Other countries did not respond to requests for information, but the Ibero-American Drug Authorities Network, in which 22 countries in the region participate, explained that it has activated the FALFRA system.
Through it, each country reports cases of ‘counterfeit and fraudulent drugs detected and marketed within legal and/or illegal channels.’
But he warns: ‘National actions are usually not completely effective since, being a global problem, the fight against this problem depends on international cooperation.’
Fake antimalarial drugs were discovered in circulation in the Democratic Republic of Congo.
Given this, the WHO has called for ‘greater vigilance’ to the authorities of each country to prevent the distribution of counterfeit medical products, both on the streets and on the internet.
‘Buyers and consumers must be especially cautious with these online scams and pay attention when buying any medical product, whether online or not,’ a representative from the Pan American Health Organization (PAHO) told BBC.


The global supply of antimalarials has been under threat in recent weeks.
Since President Donald Trump began referring to the potential of chloroquine and a related derivative, hydroxychloroquine, as a cure for covid-19, there has been a global increase in demand for this drug for malaria and lupus, among other diseases.

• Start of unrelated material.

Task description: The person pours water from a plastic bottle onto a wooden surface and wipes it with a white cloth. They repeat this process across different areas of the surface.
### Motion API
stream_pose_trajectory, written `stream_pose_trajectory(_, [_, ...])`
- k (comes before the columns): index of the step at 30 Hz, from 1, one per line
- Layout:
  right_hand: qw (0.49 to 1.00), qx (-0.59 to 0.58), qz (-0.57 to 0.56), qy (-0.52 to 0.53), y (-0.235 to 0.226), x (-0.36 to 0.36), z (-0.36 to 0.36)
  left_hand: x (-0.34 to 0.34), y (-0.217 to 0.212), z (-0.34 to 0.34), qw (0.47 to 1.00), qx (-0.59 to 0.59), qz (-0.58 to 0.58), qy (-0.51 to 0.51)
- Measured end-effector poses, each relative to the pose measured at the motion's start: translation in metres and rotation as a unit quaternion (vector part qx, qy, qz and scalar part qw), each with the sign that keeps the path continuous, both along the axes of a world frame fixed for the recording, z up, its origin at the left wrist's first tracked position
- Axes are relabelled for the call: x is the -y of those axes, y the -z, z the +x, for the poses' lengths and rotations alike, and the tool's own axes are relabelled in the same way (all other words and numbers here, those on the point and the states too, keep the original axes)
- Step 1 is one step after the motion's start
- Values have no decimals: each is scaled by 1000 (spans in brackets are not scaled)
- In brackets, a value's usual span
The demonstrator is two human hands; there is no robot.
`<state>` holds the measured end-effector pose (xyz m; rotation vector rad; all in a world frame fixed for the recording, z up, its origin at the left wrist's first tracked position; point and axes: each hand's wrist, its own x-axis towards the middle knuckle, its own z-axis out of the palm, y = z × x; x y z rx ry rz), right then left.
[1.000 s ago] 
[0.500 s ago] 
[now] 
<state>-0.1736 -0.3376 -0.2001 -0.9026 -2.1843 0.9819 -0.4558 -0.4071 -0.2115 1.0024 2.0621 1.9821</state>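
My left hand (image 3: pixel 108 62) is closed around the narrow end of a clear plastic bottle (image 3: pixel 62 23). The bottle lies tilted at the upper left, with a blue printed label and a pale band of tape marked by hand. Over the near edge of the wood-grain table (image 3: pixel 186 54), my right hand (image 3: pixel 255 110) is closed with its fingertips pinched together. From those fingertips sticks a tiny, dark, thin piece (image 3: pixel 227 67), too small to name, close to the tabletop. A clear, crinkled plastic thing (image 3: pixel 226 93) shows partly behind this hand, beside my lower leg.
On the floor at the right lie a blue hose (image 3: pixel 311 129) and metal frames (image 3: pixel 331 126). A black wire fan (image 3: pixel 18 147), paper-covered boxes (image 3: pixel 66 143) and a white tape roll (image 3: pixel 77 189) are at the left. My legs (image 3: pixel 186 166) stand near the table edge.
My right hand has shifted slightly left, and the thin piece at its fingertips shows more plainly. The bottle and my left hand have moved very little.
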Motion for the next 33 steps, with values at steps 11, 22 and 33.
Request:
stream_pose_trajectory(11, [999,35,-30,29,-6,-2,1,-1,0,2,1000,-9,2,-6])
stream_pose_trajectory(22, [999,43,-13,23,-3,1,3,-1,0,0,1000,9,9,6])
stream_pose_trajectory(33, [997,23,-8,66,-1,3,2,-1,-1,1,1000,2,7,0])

Hydroxychloroquine has been used for many years against malaria.

In Mexico, the undersecretary of Health, Hugo López-Gatell, said at the end of March that there was a great demand that exhausted the stocks of the drug mentioned by Trump.
‘So, unfortunately, that led to a shortage in private pharmacies of these drugs, and we know that there are people with immune diseases who need them today,’ he said.
The WHO has repeatedly said that there is no definitive evidence that chloroquine or hydroxychloroquine works against the virus that causes covid-19.
‘We call on people and countries to refrain from using therapies that have not been shown to be effective in treating covid-19,’ said the agency's director, Tedros Adhanom.
‘The history of medicine is riddled with examples of drugs that worked on paper, or in a test tube, but did not work in humans or even were harmful,’ he warned.